Personal information
- Native name: 西田 修平
- Nationality: Japanese
- Born: March 21, 1910 Nachikatsuura, Wakayama, Japan
- Died: April 13, 1997 (aged 87) Tokyo, Japan
- Education: Waseda University
- Height: 1.76 m (5 ft 9 in)
- Weight: 61 kg (134 lb)

Sport
- Sport: Athletics
- Event: Pole vault

Medal record
Representing Japan
Olympic Games
| Silver medal – second place | 1932 Los Angeles | Pole vault |
| Silver medal – second place | 1936 Berlin | Pole vault |
Asian Games
| Bronze medal – third place | 1951 New Delhi | Pole vault |

= Shuhei Nishida =

Japanese pole vaulter (1910–1997)

Shuhei Nishida (西田 修平, Nishida Shūhei) was a Japanese Olympic athlete who competed mainly in the pole vault.

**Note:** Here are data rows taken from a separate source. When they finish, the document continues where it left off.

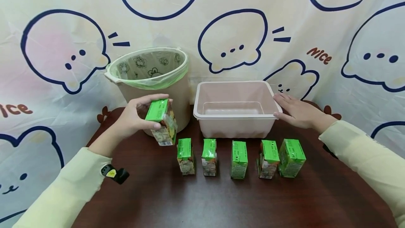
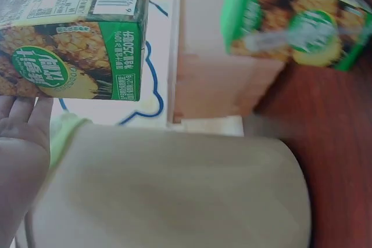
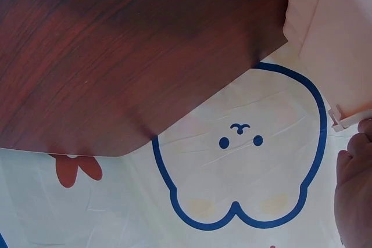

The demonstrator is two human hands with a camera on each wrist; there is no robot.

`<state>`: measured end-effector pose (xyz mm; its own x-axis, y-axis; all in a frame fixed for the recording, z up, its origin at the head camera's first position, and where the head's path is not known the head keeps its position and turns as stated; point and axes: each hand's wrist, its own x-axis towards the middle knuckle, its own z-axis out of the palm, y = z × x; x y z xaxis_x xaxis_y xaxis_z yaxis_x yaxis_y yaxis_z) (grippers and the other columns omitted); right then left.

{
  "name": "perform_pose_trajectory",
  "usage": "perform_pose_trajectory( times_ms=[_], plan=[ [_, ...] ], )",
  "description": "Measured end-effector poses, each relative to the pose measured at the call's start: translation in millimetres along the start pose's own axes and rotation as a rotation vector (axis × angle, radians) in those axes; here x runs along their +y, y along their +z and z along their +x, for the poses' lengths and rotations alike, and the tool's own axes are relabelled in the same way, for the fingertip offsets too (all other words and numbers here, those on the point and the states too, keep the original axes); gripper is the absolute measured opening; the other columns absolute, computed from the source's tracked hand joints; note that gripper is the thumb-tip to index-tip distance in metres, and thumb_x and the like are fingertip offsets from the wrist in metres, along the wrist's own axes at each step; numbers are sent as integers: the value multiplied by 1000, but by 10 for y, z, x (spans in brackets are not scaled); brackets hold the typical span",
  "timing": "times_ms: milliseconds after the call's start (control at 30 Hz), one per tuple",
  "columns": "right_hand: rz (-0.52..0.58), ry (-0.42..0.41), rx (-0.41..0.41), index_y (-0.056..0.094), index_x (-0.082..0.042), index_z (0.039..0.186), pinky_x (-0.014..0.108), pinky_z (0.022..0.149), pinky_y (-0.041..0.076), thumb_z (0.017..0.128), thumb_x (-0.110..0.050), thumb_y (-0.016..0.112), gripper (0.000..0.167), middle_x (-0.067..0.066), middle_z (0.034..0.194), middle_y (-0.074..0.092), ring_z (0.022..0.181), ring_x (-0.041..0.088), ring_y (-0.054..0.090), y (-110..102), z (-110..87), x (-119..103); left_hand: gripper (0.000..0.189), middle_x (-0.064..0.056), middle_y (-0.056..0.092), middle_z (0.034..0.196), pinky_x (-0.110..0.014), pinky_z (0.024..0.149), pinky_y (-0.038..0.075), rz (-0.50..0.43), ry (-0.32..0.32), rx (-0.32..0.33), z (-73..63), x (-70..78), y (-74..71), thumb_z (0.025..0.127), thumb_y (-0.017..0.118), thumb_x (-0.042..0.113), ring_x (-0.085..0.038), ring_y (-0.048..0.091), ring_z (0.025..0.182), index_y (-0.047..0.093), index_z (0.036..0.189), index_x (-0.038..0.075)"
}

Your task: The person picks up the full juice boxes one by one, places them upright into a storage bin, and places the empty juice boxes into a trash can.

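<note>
My left hand (image 1: 135, 114) grips a pineapple juice carton (image 1: 162, 121) with a green top, thumb on the near side and fingers on the far side. The carton is tilted and held above the table, in front of the trash can (image 1: 172, 97). In the left wrist view, pineapple pictures and a barcode show on the held carton (image 2: 70, 56). My right hand (image 1: 299, 112) rests with extended fingers on the right rim of a pink plastic bin (image 1: 234, 126), whose visible interior holds nothing. The right wrist view catches only part of that hand (image 3: 356, 184) beside the bin.
Several green-topped juice cartons (image 1: 239, 159) stand in a row on the dark wooden table (image 1: 215, 203), before the bin. The trash can has a green liner (image 1: 158, 82). A cartoon-printed cloth (image 1: 171, 34) hangs behind the table.
</note>
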<state>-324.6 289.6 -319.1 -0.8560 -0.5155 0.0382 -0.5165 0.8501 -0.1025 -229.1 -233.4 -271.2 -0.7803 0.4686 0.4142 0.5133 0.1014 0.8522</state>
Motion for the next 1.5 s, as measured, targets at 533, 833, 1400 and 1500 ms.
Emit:
perform_pose_trajectory(
  times_ms=[533, 833, 1400, 1500],
  plan=[
    [14, 7, 5, 16, -9, 156, 68, 106, 19, 96, -57, 43, 82, 21, 159, 15, 143, 44, 15, 6, 8, 14, 68, -15, 64, 108, -30, 69, 54, 4, 29, -36, 710, 98, 506, 74, 83, 3, -23, 60, 83, 55, 136, 3],
    [-8, 9, -9, 16, -9, 156, 67, 106, 20, 96, -58, 42, 82, 20, 159, 15, 143, 44, 15, -1, 12, 27, 65, -12, 64, 121, -33, 85, 52, 31, 77, -84, 1157, 36, 825, 77, 80, 3, -23, 62, 100, 55, 137, 4],
    [-13, 11, -25, 19, -6, 155, 63, 109, 19, 96, -60, 41, 82, 20, 158, 18, 143, 43, 17, -65, 19, -23, 67, -8, 65, 111, -30, 79, 51, 71, -6, -147, 1946, -110, 1328, 78, 82, 14, -20, 59, 89, 54, 139, 9],
    [-25, 10, -23, 18, -6, 155, 62, 109, 20, 97, -59, 40, 82, 20, 158, 18, 143, 42, 17, -65, 22, -11, 67, -6, 63, 115, -28, 80, 51, 105, -18, -149, 2037, -176, 1387, 79, 82, 18, -19, 58, 91, 54, 139, 10]
  ],
)
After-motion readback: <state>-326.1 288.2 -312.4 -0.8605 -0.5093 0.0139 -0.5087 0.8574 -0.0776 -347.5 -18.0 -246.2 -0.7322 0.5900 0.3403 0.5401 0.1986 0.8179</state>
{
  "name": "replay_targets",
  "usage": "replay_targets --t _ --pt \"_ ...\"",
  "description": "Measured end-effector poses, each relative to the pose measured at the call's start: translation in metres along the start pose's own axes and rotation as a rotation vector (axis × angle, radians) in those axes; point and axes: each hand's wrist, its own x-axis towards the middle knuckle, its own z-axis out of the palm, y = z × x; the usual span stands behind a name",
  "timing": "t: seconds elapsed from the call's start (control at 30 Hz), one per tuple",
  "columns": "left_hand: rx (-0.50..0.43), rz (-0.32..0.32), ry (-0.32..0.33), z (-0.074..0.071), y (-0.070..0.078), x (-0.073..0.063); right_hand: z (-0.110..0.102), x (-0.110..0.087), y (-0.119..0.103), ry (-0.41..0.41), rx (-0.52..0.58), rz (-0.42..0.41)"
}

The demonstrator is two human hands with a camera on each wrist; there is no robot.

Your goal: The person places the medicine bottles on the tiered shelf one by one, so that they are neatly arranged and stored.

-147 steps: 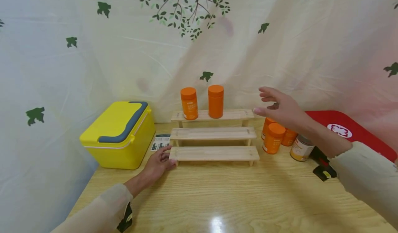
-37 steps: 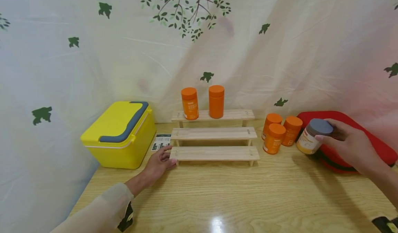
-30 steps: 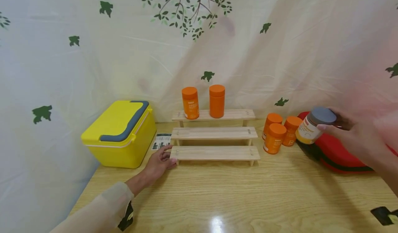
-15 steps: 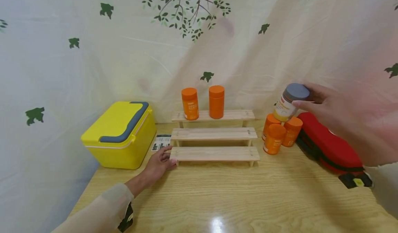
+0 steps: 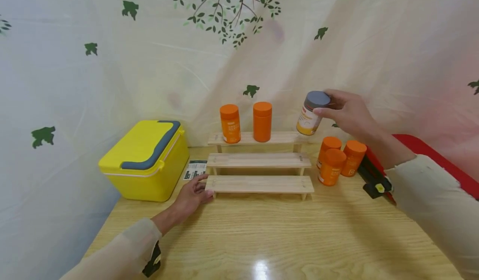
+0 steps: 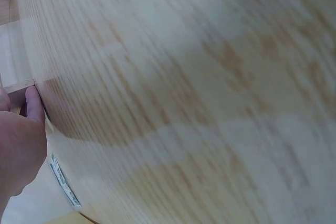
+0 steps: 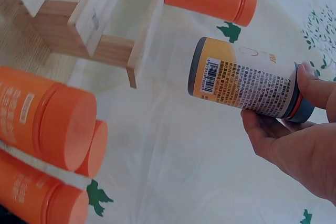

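- The right hand [image 5: 348,109] holds a grey-lidded jar [image 5: 309,120] by its lid end, thumb on one side and fingers [image 7: 257,132] on the other, spread just as far as the lid's width.
- That jar, white and yellow below its lid, is tilted over the right end of the top tier of the wooden rack [image 5: 258,160]; the right wrist view shows it apart from the wood, a barcode and small print on its side.
- The left hand [image 5: 190,195] pinches the left end of the bottom tier, its fingers bent closely about the board.
- On the top tier stand two orange bottles, the left one [image 5: 230,124] with its white print showing, the right one [image 5: 262,122] plain on the visible side.
- Three more orange bottles [image 5: 332,168] stand grouped on the bench [image 5: 232,234], right of the rack.
- Beyond them lies a red case [image 5: 434,147], partly hidden by the right arm.
- A yellow box [image 5: 144,147] with a blue-grey handle stands left of the rack, a printed card [image 5: 194,170] between.
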Motion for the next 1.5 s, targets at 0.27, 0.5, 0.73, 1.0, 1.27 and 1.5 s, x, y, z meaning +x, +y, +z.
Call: replay_targets --t 0.27,0.5,0.73,1.0,1.27,1.5 --pt "-0.001 0.000 -0.007 -0.002 0.004 0.001 0.022 0.023 -0.003 -0.040 0.063 0.015" --pt "0.011 0.008 -0.009 -0.002 0.003 0.003 0.037 0.036 0.004 -0.100 0.095 0.067" --pt "0.012 -0.007 -0.007 -0.001 0.003 0.003 0.045 0.042 0.010 -0.124 0.089 0.107" --pt "0.010 0.011 -0.020 -0.002 0.005 0.002 0.045 0.046 0.011 -0.162 0.076 0.156" --pt "0.035 0.009 -0.021 -0.003 0.004 0.004 0.046 0.050 0.010 -0.171 0.067 0.166" --pt "0.040 0.003 -0.026 -0.003 0.003 0.005 0.047 0.051 0.011 -0.179 0.055 0.178"
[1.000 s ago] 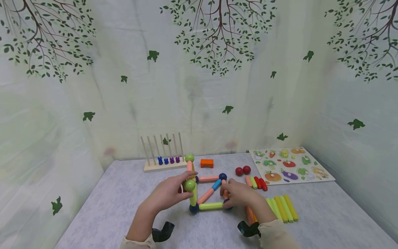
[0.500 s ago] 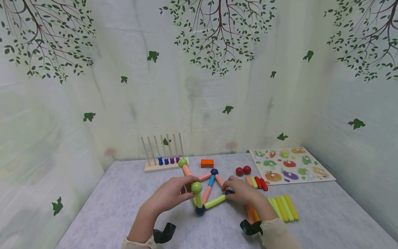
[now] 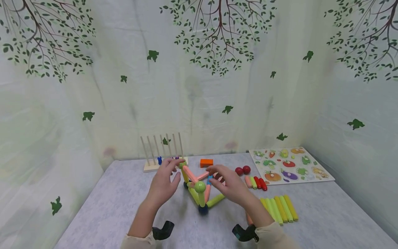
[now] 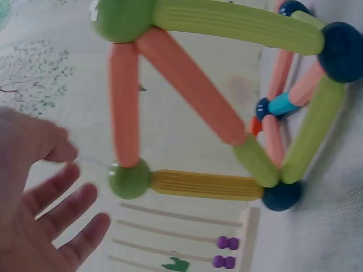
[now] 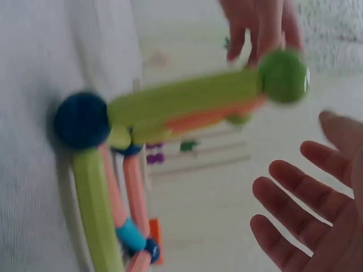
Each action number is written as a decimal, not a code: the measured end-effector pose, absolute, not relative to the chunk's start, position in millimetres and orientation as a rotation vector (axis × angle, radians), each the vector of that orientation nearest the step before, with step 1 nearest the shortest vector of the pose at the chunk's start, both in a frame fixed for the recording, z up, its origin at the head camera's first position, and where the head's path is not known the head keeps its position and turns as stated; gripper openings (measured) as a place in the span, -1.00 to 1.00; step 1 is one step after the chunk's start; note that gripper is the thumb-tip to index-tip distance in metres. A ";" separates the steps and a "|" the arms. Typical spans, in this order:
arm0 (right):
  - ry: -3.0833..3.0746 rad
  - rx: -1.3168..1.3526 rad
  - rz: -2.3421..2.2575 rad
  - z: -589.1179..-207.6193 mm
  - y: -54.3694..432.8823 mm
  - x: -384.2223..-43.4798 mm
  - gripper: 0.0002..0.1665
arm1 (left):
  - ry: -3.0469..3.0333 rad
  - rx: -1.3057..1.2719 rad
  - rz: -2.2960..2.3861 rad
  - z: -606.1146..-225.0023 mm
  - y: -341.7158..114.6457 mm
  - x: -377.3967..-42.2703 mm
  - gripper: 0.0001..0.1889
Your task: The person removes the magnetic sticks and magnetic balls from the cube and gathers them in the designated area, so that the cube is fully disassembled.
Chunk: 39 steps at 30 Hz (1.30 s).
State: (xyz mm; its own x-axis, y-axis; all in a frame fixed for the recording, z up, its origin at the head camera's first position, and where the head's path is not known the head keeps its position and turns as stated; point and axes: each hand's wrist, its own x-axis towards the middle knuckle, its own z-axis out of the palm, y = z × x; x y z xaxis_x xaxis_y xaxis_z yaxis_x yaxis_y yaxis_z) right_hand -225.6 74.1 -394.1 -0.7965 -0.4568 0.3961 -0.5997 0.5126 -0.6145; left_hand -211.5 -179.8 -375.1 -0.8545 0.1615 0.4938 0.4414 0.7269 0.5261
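Observation:
A frame of magnetic building sticks and balls stands on the table. Its near green ball (image 3: pixel 200 187) tops an upright green stick (image 4: pixel 238 25) that rises from a dark blue ball (image 3: pixel 203 209). A pink stick (image 4: pixel 124 105) joins that green ball to a farther green ball (image 4: pixel 129 179). To the left, my left hand (image 3: pixel 163 181) hovers beside the farther ball with its fingers spread; the left wrist view shows a gap between them. My right hand (image 3: pixel 231 185), fingers loosely bent, hangs above the frame's right side and hides part of it. It holds nothing.
Behind the frame stand a wooden peg rack (image 3: pixel 150 167) with small beads and an orange block (image 3: pixel 206 163). To the right lie two red balls (image 3: pixel 243 170), short sticks (image 3: pixel 256 183), long yellow and green sticks (image 3: pixel 281 209), and a vegetable puzzle board (image 3: pixel 293 164).
The frame has turned on the table, and its near ball has shifted right. Both hands have come off it; the left has moved up and away, the right up and back.

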 end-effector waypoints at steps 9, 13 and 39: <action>-2.638 1.031 1.029 -383.6 50.2 -201.7 -0.53 | -2.552 -0.378 -1.712 -403.7 -188.8 -234.7 -0.37; -2.607 1.037 1.024 -384.3 48.8 -200.6 -0.63 | -2.496 -0.333 -1.928 -414.8 -187.8 -242.0 -0.33; -2.556 1.133 1.033 -374.2 88.3 -218.4 -0.71 | -2.759 -0.396 -1.306 -400.5 -195.5 -228.4 -0.47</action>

Nishida was born in what is now part of Nachikatsuura, Wakayama Prefecture, Japan. He was a student of the Engineering Department at Waseda University, when selected as a member of the Japanese Olympic team for the 1932 Summer Olympics in Los Angeles, where he won the silver medal in the pole vault event.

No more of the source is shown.